Among the themes identified by the state:

Utah’s marriage definition furthers a child-centric marriage culture. This culture encourages parents to put the needs of their children above their own.

Utah’s marriage laws advance the state’s interest in children being raised by biological mothers and fathers, or at least by a married mother and father, in a stable home. “A wealth of social-science data teach that children do best emotionally, socially, intellectually and even economically when reared in an intact home by both biological parents,” the state argues.
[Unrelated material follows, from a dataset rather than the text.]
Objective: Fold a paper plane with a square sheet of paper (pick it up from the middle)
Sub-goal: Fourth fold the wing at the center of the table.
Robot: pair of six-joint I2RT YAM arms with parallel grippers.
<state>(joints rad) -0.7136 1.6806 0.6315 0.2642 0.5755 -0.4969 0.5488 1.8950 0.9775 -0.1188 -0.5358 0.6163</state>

The argument reviews this research, and shows how it benefits children by harnessing the biological connections between parents and children, and providing the benefits of “gender complementarity” in parenting.

Utah’s approach to marriage helps ensure adequate reproduction of children by parents who are willing and able to provide a high-quality home environment.

Utah strikes an appropriate conciliatory tone in emphasizing, from the very first paragraph of the brief, that the state respects and values citizens “who have formed intimate, committed relationships with someone of the same sex” and emphasized that those citizens and their children are “equal before the law and fully entitled to order their private lives in the manner they have chosen.”

But it is also unapologetic on the long-term interest of Utah’s children, now and in future generations. As the marriage debate turns to whether states are permitted to democratically define their laws governing marriage and domestic relations, Utah has made an important contribution to the national debate.